(Beginning of Recorded data)

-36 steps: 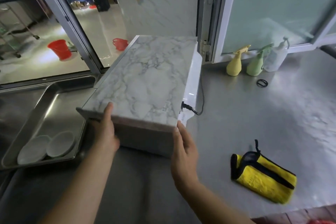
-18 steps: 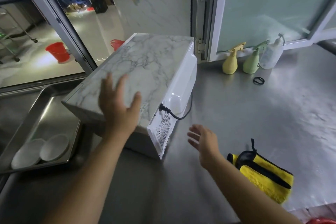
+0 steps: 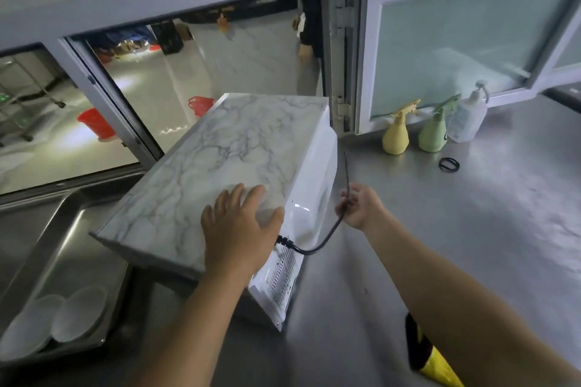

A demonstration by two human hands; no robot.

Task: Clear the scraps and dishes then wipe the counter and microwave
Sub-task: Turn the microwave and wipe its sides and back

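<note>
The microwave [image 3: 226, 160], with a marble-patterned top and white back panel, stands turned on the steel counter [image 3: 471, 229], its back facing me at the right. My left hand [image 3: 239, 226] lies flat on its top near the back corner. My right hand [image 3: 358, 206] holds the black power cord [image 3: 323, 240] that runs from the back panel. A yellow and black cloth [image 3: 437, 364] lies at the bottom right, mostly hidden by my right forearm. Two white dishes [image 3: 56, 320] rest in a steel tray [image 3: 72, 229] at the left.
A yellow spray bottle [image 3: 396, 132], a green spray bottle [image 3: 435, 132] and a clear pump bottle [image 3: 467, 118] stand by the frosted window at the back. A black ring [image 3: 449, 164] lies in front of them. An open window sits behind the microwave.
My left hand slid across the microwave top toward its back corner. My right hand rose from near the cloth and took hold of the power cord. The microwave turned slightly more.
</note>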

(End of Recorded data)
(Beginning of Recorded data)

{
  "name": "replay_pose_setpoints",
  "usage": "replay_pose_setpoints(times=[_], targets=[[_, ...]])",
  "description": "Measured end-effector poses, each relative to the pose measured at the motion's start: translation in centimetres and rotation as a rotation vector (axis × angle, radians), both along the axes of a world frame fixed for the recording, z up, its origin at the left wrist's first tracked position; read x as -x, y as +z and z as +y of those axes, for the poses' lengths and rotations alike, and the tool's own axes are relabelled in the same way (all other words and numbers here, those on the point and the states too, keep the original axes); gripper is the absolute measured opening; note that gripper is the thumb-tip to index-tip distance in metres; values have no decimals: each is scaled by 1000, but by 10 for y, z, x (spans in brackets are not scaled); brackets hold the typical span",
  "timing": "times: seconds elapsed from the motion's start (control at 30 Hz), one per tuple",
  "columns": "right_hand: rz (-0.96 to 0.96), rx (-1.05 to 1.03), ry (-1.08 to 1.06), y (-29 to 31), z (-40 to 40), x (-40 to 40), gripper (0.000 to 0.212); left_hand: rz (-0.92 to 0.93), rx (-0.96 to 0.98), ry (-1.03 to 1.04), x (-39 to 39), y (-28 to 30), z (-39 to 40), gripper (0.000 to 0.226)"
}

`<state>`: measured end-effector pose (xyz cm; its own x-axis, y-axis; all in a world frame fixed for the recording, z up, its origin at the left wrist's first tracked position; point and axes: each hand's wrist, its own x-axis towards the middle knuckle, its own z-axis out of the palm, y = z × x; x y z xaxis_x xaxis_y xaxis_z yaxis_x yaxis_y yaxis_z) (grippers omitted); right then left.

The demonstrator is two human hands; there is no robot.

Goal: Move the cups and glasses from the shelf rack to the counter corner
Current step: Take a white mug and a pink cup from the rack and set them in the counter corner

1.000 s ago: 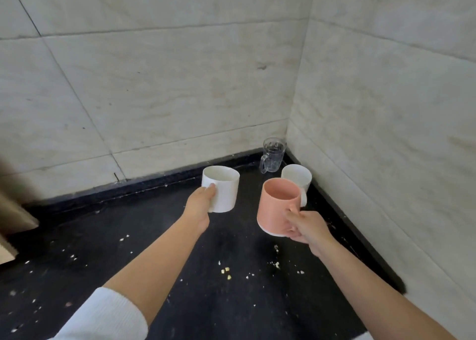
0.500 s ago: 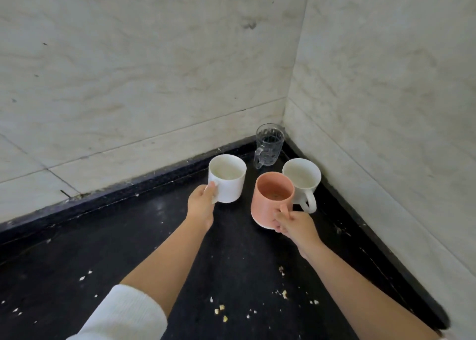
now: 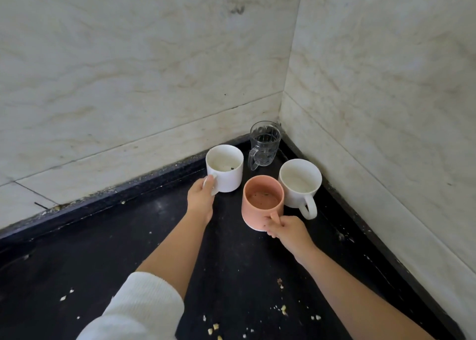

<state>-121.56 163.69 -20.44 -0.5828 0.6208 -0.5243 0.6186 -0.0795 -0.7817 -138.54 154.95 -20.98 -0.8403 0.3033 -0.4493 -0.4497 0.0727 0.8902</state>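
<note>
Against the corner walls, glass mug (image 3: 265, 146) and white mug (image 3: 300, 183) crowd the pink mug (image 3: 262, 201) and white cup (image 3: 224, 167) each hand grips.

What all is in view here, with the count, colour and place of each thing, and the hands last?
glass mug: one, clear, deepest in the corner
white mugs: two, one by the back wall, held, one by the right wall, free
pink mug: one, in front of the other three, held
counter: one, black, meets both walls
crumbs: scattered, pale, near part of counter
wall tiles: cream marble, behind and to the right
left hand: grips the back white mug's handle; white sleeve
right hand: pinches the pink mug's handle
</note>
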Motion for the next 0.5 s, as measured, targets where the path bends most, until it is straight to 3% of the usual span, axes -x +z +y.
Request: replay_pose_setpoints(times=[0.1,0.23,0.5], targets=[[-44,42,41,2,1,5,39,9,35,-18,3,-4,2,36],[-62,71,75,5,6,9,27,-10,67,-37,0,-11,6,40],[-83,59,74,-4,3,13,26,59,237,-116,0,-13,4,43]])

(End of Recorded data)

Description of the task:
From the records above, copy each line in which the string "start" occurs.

Your solution:
  "description": "Measured end-effector poses, each relative to the pose measured at the motion's start: translation in centimetres and rotation as a rotation vector (axis × angle, radians), both along the axes of a world frame fixed for the recording, z up, its origin at the left wrist's first tracked position; read x as -x, y as +z and z as +y of those axes, for the poses' lengths and rotations alike, and the tool's own axes are relabelled in the same way (all other words and numbers here, those on the point and the states too, keep the original axes); gripper is the absolute measured opening; note that gripper is the thumb-tip to index-tip distance in metres; values have no decimals: each is scaled by 1000, but by 10 for y, z, x (spans in brackets are not scaled); brackets hold the typical span",
  "timing": "times: seconds elapsed from the motion's start (control at 30 Hz), one per tuple",

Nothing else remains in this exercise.